Input data:
──────────
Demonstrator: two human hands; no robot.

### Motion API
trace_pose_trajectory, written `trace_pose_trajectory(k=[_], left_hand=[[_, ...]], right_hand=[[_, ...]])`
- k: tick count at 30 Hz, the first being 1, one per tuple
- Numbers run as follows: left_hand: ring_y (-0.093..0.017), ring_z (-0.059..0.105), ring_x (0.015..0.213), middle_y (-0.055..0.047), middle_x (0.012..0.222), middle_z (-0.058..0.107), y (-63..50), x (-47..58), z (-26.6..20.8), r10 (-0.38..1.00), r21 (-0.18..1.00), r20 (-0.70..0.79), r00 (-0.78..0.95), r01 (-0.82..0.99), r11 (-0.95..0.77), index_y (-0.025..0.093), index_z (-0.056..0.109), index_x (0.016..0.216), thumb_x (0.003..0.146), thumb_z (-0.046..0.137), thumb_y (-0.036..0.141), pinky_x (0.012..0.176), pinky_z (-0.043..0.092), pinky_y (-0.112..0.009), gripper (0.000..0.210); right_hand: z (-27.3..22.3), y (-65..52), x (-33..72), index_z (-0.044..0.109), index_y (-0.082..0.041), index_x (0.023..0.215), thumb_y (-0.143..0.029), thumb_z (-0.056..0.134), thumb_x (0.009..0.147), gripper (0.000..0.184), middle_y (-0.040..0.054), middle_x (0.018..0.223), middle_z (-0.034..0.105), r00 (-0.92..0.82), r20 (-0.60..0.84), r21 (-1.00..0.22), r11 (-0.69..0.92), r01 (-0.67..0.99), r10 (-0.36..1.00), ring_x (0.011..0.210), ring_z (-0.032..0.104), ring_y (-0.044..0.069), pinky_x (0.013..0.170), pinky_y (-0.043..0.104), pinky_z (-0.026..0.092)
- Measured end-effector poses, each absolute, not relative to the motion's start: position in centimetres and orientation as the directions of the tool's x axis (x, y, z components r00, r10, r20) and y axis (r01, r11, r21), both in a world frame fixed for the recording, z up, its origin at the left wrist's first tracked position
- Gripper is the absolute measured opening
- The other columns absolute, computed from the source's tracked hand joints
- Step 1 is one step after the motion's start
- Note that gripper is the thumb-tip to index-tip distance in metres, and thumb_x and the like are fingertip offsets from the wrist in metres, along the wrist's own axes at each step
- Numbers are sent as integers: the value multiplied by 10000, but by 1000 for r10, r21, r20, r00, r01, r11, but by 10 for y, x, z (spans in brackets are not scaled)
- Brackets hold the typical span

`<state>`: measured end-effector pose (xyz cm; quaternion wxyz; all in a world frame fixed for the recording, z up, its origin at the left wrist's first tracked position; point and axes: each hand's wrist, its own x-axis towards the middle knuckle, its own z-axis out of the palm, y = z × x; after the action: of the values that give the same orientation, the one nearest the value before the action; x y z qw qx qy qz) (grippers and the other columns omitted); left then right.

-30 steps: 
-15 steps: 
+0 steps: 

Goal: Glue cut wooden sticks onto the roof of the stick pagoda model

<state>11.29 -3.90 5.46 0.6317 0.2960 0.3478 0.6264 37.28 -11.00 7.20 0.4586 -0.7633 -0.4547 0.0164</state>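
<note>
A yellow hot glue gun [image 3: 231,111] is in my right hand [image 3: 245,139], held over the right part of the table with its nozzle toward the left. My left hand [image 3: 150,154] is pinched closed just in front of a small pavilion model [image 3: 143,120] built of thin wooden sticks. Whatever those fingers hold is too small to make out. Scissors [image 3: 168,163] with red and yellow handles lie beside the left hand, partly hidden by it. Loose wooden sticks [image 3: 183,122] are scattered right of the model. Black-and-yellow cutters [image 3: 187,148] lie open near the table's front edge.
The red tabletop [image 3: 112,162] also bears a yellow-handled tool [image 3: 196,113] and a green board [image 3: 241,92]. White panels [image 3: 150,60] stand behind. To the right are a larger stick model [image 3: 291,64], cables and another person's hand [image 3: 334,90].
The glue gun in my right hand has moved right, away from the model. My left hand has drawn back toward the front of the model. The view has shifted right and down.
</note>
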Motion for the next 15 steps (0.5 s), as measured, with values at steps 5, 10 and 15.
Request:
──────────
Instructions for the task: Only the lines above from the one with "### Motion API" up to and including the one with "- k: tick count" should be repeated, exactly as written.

Exercise output:
### Motion API
trace_pose_trajectory, written `trace_pose_trajectory(k=[_], left_hand=[[_, ...]], right_hand=[[_, ...]])`
- k: tick count at 30 Hz, the first being 1, one per tuple

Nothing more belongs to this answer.